Countries of recruitment

United Kingdom

Study participating centre

-
United Kingdom

Sponsor information

University College London
University/education

Comprehensive Clinical Trial Unit
99 High Holborn
London
WC1V 6LJ
England
United Kingdom

Phone	+44 (0)2031089840
Email	f.ikeji@ucl.ac.uk
Website	http://www.ucl.ac.uk/
"ROR"	https://ror.org/02jx3x895

Funders

Funder type

Research council

Medical Research Council
Government organisation / National government

Alternative name(s): Medical Research Council (United Kingdom), UK Medical Research Council, MRC
Location: United Kingdom

Results and Publications

Intention to publish date	30/01/2029
Individual participant data (IPD) Intention to share	Yes
IPD sharing plan summary	Available on request
Publication and dissemination plan	1. Peer-reviewed scientific journals 2. Internal report 3. Conference presentation 4. Other publication 5. Submission to regulatory authorities
IPD sharing plan	The datasets generated during and/or analysed during the current study will be available upon request from cctu-enquiries@ucl.ac.uk. Participant-level data will be stored securely on UCL CCTU servers. This dataset will not be made public in its raw form to protect the participant's identities and to comply with data protection.

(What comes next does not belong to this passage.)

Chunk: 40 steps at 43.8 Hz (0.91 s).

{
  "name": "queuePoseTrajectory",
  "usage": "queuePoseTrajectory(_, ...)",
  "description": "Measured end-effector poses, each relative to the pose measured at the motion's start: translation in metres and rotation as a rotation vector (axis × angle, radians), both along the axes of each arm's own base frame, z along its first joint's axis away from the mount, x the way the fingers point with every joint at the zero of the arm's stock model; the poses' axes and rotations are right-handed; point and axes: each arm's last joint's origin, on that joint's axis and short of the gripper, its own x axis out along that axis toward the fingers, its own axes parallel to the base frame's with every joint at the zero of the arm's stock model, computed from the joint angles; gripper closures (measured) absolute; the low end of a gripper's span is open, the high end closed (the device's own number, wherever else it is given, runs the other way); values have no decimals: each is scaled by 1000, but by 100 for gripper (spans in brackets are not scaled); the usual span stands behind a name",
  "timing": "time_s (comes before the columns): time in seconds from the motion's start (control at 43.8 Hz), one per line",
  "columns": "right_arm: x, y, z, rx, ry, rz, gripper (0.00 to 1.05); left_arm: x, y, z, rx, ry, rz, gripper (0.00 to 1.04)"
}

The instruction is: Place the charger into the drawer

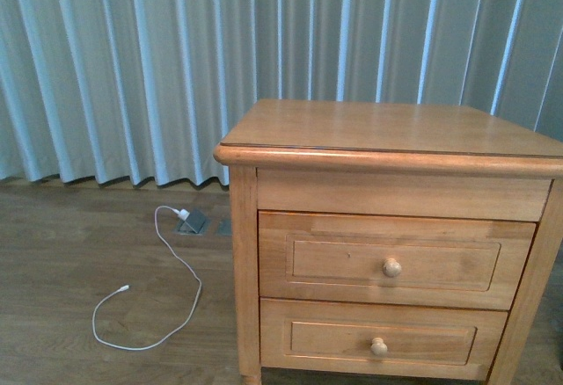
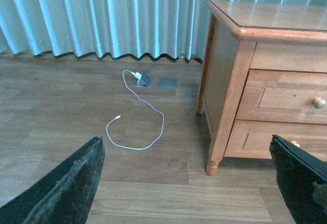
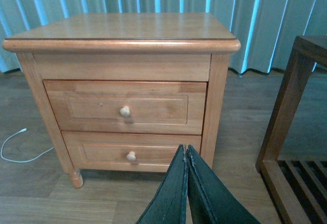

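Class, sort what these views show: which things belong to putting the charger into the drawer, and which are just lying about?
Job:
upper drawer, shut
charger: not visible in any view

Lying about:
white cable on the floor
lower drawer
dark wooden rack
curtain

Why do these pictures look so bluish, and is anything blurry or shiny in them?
Front view: daylight through the curtains gives a cool cast; soft glare on the nightstand top. Left wrist view: the open left gripper has dark, soft-edged fingers at the frame's edge; the white cable is sharp. Right wrist view: bluer curtains; the shut right gripper is slightly soft.
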Motion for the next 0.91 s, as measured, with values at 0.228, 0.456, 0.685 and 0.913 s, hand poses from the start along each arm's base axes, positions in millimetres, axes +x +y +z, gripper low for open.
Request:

A fully anonymised dataset will be made available to researchers on submission and review of a formal request, sent in writing to UCL CCTU and the MORPH-1 Chief investigator.

Editorial Notes

12/02/2025: ISRCTN received notification of combined HRA/MHRA approval for this trial on 12/02/2025.
12/11/2024: Study's existence confirmed by the HRA.